I want to remove an element in an array with multiple occurrences with a function.
var array=["hello","hello","world",1,"world"];
function removeItem(item){
for(i in array){
if(array[i]==item) array.splice(i,1);
}
}
removeItem("world");
//Return hello,hello,1
removeItem("hello");
//Return hello,world,1,world
This loop doesn't remove the element when it repeats twice in sequence, only removes one of them.
Why?
You have a built in function called filter that filters an array based on a predicate (a condition).
It doesn't alter the original array but returns a new filtered one.
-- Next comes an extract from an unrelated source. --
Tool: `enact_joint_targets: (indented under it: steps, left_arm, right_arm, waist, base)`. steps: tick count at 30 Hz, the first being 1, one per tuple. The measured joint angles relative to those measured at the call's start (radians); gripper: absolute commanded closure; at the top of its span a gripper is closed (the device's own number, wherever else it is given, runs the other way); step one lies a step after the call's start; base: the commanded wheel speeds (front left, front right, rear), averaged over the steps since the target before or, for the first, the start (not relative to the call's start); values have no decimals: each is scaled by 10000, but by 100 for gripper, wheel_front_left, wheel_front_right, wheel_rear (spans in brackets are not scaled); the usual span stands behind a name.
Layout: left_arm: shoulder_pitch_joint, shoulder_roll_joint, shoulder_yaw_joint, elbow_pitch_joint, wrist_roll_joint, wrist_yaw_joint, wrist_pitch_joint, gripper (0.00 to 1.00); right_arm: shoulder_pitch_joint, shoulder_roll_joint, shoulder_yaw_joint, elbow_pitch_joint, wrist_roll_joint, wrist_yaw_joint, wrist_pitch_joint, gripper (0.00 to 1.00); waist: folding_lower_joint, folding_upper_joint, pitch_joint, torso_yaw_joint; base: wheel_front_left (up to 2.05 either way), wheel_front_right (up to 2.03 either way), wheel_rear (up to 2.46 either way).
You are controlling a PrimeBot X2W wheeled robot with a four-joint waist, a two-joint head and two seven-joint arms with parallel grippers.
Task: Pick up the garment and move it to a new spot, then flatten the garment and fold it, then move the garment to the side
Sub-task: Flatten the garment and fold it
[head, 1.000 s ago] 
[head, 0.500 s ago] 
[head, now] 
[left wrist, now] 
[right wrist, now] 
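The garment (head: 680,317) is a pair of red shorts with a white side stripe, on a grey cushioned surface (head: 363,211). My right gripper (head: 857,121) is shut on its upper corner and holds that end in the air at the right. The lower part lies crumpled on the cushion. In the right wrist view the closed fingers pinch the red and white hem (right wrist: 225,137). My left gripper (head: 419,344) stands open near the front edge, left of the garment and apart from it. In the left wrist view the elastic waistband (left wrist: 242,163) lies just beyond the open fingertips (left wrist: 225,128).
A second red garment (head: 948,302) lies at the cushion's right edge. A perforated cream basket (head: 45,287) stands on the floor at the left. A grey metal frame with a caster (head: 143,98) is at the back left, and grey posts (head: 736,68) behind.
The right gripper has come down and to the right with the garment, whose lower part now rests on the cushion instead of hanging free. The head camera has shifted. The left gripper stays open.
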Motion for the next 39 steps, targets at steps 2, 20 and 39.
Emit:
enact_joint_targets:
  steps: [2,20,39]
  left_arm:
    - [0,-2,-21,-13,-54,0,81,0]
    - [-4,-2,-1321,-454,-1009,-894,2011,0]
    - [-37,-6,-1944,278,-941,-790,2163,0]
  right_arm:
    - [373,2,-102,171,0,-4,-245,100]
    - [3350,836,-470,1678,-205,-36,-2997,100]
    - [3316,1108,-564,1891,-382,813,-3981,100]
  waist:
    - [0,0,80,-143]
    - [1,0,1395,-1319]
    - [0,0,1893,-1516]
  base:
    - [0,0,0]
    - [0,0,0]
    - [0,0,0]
var array=["hello","hello","world",1,"world"];
var filtered = array.filter(function(element) {
return element !== "hello";
}); // filtered contains no occurrences of hello
You can extract it to a function:
function without(array, what){
return array.filter(function(element){
return element !== what;
});
}
However, the original filter seems expressive enough.
Here is a link to its documentation
Your original function has a few issues:
It iterates the array using a for... in loop which has no guarantee on the iteration order. Also, don't use it to iterate through arrays - prefer a normal for... loop or a .forEach
You're iterating an array with an off-by-one error so you're skipping on the next item since you're both removing the element and progressing the array.
That is because the for-loop goes to the next item after the occurrence is deleted, thereby skipping the item directly after that one.
For example, lets assume item1 needs to be deleted in this array (note that <- is the index of the loop):
item1 (<-), item2, item3
after deleting:
item2 (<-), item3
and after index is updated (as the loop was finished)
item2, item3 (<-)
So you can see item2 is skipped and thus not checked!
Therefore you'd need to compensate for this by manually reducing the index by 1, as shown here:
function removeItem(item){
for(var i = 0; i < array.length; i++){
if(array[i]==item) {
array.splice(i,1);
i--; // Prevent skipping an item
}
}
}
Instead of using this for-loop, you can use more 'modern' methods to filter out unwanted items as shown in the other answer by Benjamin.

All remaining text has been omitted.